■ **Instructions to follow**: Could you write out, word for word, only the lines from the one containing "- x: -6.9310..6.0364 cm" through the last line of the data below?

■ **Dataset entries**:
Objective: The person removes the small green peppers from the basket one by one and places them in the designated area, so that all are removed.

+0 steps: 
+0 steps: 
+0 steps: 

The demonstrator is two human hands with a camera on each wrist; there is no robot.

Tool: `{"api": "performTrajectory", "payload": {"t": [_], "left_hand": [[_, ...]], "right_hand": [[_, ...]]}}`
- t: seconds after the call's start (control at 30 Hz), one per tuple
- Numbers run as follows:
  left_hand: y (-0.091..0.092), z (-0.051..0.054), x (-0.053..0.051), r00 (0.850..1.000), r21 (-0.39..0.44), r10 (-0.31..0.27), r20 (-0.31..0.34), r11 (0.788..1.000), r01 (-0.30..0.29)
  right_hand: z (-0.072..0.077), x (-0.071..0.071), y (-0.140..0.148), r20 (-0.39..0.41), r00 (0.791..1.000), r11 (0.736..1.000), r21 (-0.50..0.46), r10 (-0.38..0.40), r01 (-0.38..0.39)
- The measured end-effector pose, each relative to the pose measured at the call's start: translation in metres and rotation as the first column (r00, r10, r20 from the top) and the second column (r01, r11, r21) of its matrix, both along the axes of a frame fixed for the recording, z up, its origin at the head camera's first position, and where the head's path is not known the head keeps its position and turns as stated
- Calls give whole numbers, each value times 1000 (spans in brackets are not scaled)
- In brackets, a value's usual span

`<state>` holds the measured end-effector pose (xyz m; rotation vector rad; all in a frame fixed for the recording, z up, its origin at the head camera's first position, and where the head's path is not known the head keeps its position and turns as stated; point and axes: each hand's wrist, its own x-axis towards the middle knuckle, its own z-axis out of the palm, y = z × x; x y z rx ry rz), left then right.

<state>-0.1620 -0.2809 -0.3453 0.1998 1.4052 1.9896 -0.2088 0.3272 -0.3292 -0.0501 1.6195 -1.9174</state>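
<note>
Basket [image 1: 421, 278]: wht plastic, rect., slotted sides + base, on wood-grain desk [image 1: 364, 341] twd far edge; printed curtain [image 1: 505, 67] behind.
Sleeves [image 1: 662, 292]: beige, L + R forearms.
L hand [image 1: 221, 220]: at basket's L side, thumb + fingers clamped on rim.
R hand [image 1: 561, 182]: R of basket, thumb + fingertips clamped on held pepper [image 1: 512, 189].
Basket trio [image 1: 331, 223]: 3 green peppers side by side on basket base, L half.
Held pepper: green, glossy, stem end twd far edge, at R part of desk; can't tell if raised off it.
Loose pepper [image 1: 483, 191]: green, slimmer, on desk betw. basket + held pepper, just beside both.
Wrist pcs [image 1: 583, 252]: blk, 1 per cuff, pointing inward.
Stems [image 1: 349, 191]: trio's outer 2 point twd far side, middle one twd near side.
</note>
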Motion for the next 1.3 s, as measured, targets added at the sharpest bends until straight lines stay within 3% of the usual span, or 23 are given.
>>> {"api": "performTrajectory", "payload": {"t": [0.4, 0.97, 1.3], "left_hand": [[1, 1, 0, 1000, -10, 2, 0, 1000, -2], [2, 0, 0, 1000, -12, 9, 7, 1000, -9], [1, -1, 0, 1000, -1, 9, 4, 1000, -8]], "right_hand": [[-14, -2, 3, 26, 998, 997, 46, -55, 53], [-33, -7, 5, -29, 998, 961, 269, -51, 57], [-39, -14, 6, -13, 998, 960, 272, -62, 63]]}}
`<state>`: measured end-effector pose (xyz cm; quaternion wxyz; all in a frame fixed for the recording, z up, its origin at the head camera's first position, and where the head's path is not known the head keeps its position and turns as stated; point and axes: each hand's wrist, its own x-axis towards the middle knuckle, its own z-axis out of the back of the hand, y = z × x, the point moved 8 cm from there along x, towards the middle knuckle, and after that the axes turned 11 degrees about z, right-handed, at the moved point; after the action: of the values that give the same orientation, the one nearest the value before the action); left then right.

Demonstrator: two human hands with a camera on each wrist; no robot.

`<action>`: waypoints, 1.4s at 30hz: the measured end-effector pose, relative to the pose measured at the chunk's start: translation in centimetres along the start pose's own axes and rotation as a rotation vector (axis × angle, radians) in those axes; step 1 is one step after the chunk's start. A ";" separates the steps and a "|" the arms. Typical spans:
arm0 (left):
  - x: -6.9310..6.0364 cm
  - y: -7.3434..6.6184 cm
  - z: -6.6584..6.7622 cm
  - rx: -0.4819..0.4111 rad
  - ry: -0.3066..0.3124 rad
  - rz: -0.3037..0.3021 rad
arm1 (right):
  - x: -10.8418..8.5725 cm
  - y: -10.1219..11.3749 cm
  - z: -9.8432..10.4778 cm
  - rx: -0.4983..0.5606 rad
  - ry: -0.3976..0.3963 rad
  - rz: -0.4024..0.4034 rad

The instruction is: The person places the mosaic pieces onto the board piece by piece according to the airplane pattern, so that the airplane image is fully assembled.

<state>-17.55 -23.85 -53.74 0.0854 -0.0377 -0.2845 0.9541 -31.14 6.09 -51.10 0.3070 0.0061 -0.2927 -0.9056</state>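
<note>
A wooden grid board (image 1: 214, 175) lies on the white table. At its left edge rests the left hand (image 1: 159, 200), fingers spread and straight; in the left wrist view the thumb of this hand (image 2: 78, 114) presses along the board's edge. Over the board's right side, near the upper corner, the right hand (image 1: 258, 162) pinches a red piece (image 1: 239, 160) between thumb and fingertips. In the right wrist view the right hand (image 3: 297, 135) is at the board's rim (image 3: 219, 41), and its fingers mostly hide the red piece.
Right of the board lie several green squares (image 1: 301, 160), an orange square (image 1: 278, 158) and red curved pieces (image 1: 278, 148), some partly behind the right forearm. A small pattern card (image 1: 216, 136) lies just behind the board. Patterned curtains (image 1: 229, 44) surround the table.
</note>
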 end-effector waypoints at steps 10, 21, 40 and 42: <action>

■ **Solution**:
  - x: -6.9310..6.0364 cm
  - y: -7.3434..6.6184 cm
  - z: -6.6584..6.7622 cm
  - rx: -0.4819..0.4111 rad
  - ry: -0.3066..0.3124 rad
  - rz: -0.3037..0.3021 rad
arm1 (right):
  - x: -10.8418..8.5725 cm
  - y: -10.1219..11.3749 cm
  - z: -9.8432..10.4778 cm
  - rx: -0.4983..0.5606 rad
  - ry: -0.3976..0.3963 rad
  - rz: -0.4024..0.4034 rad

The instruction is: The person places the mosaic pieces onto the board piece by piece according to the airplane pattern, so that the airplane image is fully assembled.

<state>-17.55 -23.85 -53.74 0.0854 -0.0377 -0.2845 0.9541 -31.14 6.09 -51.10 0.3070 0.0061 -0.2927 -0.9056</state>
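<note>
A wooden grid board (image 1: 214, 175) lies on the white table. At its left edge rests the left hand (image 1: 159, 200), fingers spread and straight; in the left wrist view the thumb of this hand (image 2: 78, 114) presses along the board's edge. Over the board's right side, near the upper corner, the right hand (image 1: 258, 162) pinches a red piece (image 1: 239, 160) between thumb and fingertips. In the right wrist view the right hand (image 3: 297, 135) is at the board's rim (image 3: 219, 41), and its fingers mostly hide the red piece.
Right of the board lie several green squares (image 1: 301, 160), an orange square (image 1: 278, 158) and red curved pieces (image 1: 278, 148), some partly behind the right forearm. A small pattern card (image 1: 216, 136) lies just behind the board. Patterned curtains (image 1: 229, 44) surround the table.
</note>
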 end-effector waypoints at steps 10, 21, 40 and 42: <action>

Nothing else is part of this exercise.